A new and improved method was developed for the determination and quantification of four free thyroid hormones (i.e. 3,5-diiodothyronine (T2), 3,3,5-triiodothyronine (T3), 3,3,5-triiodothyrone (rT3) and 3,5,3,5-tetraiodothyronine (T4)) in human serum by low- and high-resolution liquid chromatography-mass spectrometry (LC-MS). Several sample preparation strategies were investigated to obtain matrix-independent results. These strategies included solid phase extraction and matrix dilution. The developed analytical methods were then directly compared, in a blind study using patient-derived human blood serum samples, to the current clinical routine testing methods, i.e. electrochemiluminescence immunoassay and enzyme-linked immunosorbent assay. Chromatographic separation was achieved on a pentafluorophenyl (F5) column with an isocratic method of 30% aqueous phase, 70% organic phase where mobile phase A is 0.1% formic acid in water (pH4) and mobile phase B is 0.1% formic acid in methanol (pH4) (v/v). The high-resolution LC-MS was able to give a significant improvement in sensitivity with limits of quantification of 0.002 to 0.008pmol/L for all four free thyroid hormones, as well as reduced sample preparation, making this the preferred method. However, the increase in capital cost may be beyond the capabilities of some laboratories. The LC-MS methods allow for the analysis of free thyroid hormones to be carried out in a significantly reduced analysis time. Clinical sample analysis showed that there was no statistical difference between the results obtained by ECLIA/ELISA and both LC-MS methods.

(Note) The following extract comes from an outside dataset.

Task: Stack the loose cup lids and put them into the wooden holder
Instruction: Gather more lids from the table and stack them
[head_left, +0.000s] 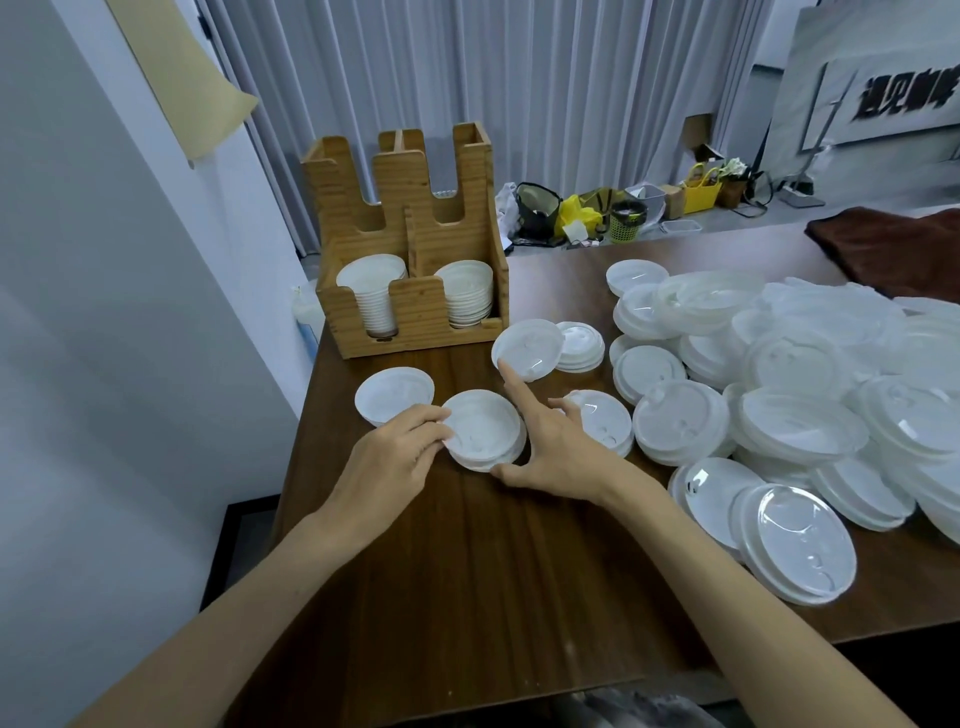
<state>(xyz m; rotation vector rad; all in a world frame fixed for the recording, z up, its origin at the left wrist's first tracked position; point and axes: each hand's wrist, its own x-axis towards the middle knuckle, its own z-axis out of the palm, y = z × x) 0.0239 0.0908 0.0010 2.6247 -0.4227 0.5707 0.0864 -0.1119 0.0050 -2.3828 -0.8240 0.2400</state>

机译:开发了一种新的和改进的方法,用于测定和定量四种游离甲状腺激素(即3,5-二碘罗酮(T2),3,3,5-三碘甲醇酮(T3),3,3,5-三碘甲酮(RT3)和通过低压和高分辨率液相色谱 - 质谱(LC-MS)在人血清中3,5,5,5-四碘噻吩(T4))。研究了几种样品制备策略以获得无关的矩阵结果。这些策略包括固相提取和基质稀释。然后将开发的分析方法直接比较,在使用患者衍生的人血清样品的盲目研究中,进入当前临床常规测试方法,即电化学发光免疫测定和酶联免疫吸附测定。在五氟苯基(F5)塔上实现色谱分离,具有30%水相的等物分泌物,70%有机相,其中流动相A在水中为0.1%甲酸(pH4),流动相B是甲醇中0.1%甲酸(ph4)(v / v)。高分辨率LC-MS能够对所有四种游离甲状腺激素的定量限制具有0.002至0.008pmol / L的敏感性的显着改善,以及减少样品制备,使得这是优选的方法。但是,资本成本的增加可能超出了一些实验室的能力。 LC-MS方法允许在显着降低的分析时间内进行游离甲状腺激素。临床样本分析表明,Eclia / ELISA和LC-MS方法获得的结果之间没有统计学差异。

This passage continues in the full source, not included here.